▶ REQUIRED WORK:
The lines to repeat are those below from the one containing "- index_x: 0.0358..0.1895" down to the one containing "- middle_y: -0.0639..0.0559", both included; reproduce them exactly and nothing else.

▶ EXERCISE DATA:
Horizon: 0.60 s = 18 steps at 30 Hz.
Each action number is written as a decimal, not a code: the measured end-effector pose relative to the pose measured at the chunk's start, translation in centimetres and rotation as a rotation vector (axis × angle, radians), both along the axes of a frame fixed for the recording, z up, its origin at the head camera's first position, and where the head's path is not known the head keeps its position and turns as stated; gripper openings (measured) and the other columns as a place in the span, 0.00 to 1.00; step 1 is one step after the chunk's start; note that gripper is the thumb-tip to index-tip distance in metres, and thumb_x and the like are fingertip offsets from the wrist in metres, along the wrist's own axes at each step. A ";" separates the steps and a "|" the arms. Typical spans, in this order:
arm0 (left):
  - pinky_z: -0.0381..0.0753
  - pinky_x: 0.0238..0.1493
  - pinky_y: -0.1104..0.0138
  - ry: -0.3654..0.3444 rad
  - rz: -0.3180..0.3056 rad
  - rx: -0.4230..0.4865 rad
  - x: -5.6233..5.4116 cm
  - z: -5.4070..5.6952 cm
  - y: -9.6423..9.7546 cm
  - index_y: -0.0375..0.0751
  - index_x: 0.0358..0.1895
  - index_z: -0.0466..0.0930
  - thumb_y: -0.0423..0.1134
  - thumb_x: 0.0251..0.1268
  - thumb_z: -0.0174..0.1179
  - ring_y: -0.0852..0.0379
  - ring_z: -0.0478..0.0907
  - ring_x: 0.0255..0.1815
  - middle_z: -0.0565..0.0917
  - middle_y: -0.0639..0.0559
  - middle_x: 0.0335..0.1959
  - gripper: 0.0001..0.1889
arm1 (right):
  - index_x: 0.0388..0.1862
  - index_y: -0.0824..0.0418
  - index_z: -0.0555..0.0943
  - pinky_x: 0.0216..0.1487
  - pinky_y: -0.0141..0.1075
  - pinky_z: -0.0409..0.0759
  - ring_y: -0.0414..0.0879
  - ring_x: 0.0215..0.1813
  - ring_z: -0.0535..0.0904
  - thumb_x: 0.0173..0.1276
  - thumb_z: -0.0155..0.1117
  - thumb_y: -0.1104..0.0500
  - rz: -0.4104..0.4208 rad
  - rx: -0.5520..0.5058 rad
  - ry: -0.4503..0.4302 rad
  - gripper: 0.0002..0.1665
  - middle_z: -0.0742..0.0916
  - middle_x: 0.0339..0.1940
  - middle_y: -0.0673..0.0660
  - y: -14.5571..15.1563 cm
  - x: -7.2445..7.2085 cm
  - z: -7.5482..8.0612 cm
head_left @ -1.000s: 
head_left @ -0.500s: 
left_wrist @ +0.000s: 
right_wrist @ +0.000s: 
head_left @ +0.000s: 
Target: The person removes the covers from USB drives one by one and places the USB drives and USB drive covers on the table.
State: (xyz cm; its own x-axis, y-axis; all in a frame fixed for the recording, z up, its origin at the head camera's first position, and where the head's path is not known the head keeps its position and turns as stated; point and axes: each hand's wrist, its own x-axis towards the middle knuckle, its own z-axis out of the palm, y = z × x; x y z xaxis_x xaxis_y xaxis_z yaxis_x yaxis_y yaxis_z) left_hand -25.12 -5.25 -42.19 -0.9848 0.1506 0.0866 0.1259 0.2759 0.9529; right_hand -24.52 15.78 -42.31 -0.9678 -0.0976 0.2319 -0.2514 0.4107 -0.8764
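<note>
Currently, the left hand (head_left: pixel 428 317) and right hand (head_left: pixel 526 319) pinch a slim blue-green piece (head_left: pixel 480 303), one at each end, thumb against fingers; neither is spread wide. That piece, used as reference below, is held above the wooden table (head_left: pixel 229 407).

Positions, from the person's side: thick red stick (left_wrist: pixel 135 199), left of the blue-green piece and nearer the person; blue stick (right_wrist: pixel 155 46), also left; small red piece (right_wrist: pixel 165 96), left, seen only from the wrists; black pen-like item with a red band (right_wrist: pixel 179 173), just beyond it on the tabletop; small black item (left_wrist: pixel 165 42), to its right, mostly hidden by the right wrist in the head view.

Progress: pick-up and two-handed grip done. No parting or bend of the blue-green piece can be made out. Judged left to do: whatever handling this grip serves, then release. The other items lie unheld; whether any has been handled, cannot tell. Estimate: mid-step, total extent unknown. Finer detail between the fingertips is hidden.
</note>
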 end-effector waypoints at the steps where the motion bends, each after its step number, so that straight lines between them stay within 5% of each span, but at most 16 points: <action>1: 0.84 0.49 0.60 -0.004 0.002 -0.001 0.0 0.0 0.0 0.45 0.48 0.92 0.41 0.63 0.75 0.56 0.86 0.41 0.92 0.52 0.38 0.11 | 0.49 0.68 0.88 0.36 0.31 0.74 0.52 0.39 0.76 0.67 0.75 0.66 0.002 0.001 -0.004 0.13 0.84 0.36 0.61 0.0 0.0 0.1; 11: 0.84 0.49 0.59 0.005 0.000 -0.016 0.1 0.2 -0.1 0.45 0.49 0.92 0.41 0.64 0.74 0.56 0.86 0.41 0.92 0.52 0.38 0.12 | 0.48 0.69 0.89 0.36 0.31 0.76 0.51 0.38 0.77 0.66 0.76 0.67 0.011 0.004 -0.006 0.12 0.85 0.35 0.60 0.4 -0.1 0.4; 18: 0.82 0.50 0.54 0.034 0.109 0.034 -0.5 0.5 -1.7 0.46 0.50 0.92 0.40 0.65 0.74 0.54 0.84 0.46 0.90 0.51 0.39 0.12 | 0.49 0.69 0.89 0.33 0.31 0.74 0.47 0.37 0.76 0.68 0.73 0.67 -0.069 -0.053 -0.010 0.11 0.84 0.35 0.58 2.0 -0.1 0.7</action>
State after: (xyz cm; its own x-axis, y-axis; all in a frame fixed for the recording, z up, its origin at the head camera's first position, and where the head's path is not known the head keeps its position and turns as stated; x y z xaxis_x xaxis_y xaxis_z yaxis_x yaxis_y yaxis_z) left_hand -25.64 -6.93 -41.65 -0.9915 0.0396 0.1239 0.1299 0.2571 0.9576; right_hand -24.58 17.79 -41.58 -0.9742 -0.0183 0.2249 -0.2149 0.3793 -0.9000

▶ ANSWER SECTION:
  - index_x: 0.0358..0.1895
  - index_z: -0.0466..0.0930
  - thumb_y: -0.0423..0.1134
  - thumb_x: 0.0251..0.1268
  - thumb_z: -0.0174..0.1179
  - ring_y: -0.0852..0.0379
  - ring_z: -0.0478..0.0907
  - ring_x: 0.0255..0.1815
  - middle_z: -0.0565..0.0917
  - middle_y: -0.0639..0.0559

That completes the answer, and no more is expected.